Summary: The Store That Disappeared
Series 16: The World You Still Live In
Vivian Ostrowski has not complained about any of this. The Sears where she bought her washing machine closed in 2018. The mall closed in 2021. The fabric store closed in 2023. Her pharmacy moved two miles further from her apartment. The hardware store on Wyoming Avenue is a cell phone retailer. Vivian is 75. She is not a person who resists change. She is a person whose physical retail landscape has been systematically dismantled over seven years.
E-commerce is mature and widely accessible. Amazon, Walmart online, and specialty retailers carry everything the stores that closed used to carry. The selection is often larger. The prices are often lower. The scam landscape targeting older adults who shop online is extensive and worth understanding: fake storefronts, counterfeit products, phishing through fake order confirmations. What to watch for and how to protect herself are specific and learnable.

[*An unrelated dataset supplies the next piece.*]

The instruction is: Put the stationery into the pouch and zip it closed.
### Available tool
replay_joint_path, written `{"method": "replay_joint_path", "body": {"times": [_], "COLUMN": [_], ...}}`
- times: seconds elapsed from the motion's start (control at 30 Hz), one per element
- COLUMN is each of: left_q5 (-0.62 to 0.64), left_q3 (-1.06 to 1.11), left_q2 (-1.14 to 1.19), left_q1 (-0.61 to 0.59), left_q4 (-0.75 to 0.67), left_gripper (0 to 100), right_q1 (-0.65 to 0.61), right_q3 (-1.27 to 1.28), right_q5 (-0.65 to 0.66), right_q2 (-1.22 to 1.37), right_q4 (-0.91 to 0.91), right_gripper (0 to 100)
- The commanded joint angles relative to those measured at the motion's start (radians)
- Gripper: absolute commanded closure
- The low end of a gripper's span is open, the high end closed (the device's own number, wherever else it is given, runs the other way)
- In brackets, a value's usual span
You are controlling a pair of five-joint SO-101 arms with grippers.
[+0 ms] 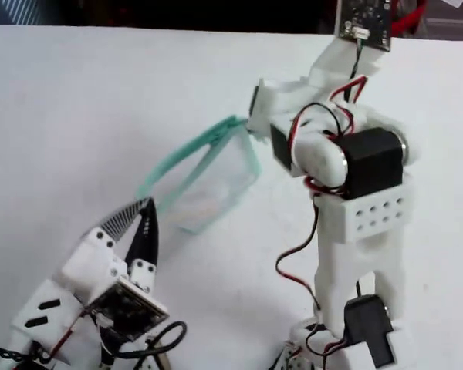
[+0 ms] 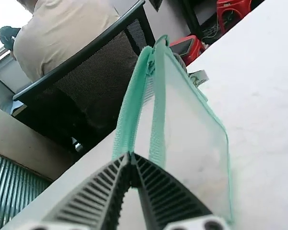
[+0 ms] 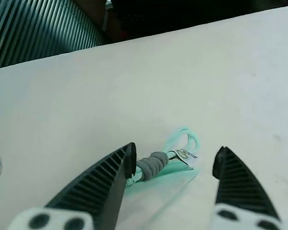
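Observation:
A clear pouch (image 1: 210, 179) with teal zipper trim lies tilted on the white table (image 1: 77, 100). My left gripper (image 1: 147, 206) is shut on the pouch's near corner; in the left wrist view its fingertips (image 2: 131, 160) pinch the teal edge, and the pouch (image 2: 192, 139) stretches away from them. My right arm (image 1: 332, 146) hangs over the pouch's far end. My right gripper (image 3: 175, 160) stands open astride the zipper pull (image 3: 152, 164), with its grey cord and small tag (image 3: 185, 154) between the fingers. What lies inside the pouch is too faint to make out.
A black mesh chair (image 2: 101, 72) stands beyond the table's far edge, with red crates (image 2: 233, 9) on the floor behind it. The right arm's base (image 1: 355, 324) stands at the table's front right. Bare table spreads to the left of the pouch.

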Motion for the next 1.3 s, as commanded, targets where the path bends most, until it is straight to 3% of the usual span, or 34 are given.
{"method": "replay_joint_path", "body": {"times": [0.0, 0.23, 0.47, 0.7, 0.87, 1.27], "left_q5": [-0.064, -0.075, -0.071, -0.071, -0.069, -0.069], "left_q3": [0.058, 0.058, 0.061, 0.061, 0.061, 0.061], "left_q2": [0.028, 0.028, 0.028, 0.028, 0.028, 0.028], "left_q1": [-0.03, -0.053, -0.051, -0.05, -0.05, -0.031], "left_q4": [0.11, 0.106, 0.077, 0.072, 0.072, 0.068], "left_gripper": [98, 98, 98, 98, 98, 98], "right_q1": [-0.035, -0.105, -0.097, -0.097, -0.097, -0.101], "right_q3": [-0.031, -0.034, -0.038, -0.055, -0.057, -0.146], "right_q5": [-0.005, -0.046, -0.175, -0.176, -0.267, -0.272], "right_q2": [0.012, 0.127, 0.177, 0.191, 0.26, 0.289], "right_q4": [-0.054, -0.082, -0.143, -0.143, -0.11, 0.005], "right_gripper": [73.4, 73.5, 73.4, 73.6, 73.6, 73.7]}}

The distinction between shopping and purchasing matters. Purchasing, the toothpaste, the paper towels, the same compression stockings she always buys, can and should be automated through the buying agent described in Series 2. Shopping, the fabric, the shoes, the gift for the granddaughter, is a human activity that technology should support rather than replace. The personal AI that handles routine purchasing and leaves the discovery and choice to the person respects what shopping actually is.
Vivian orders fabric online. The color is close but not quite right. She makes the quilt anyway. It is beautiful. The store that closed did not take quilting from her. It took the ease. The technology that replaced the store gave her access but not ease. The gap between access and ease is what design for her population would close.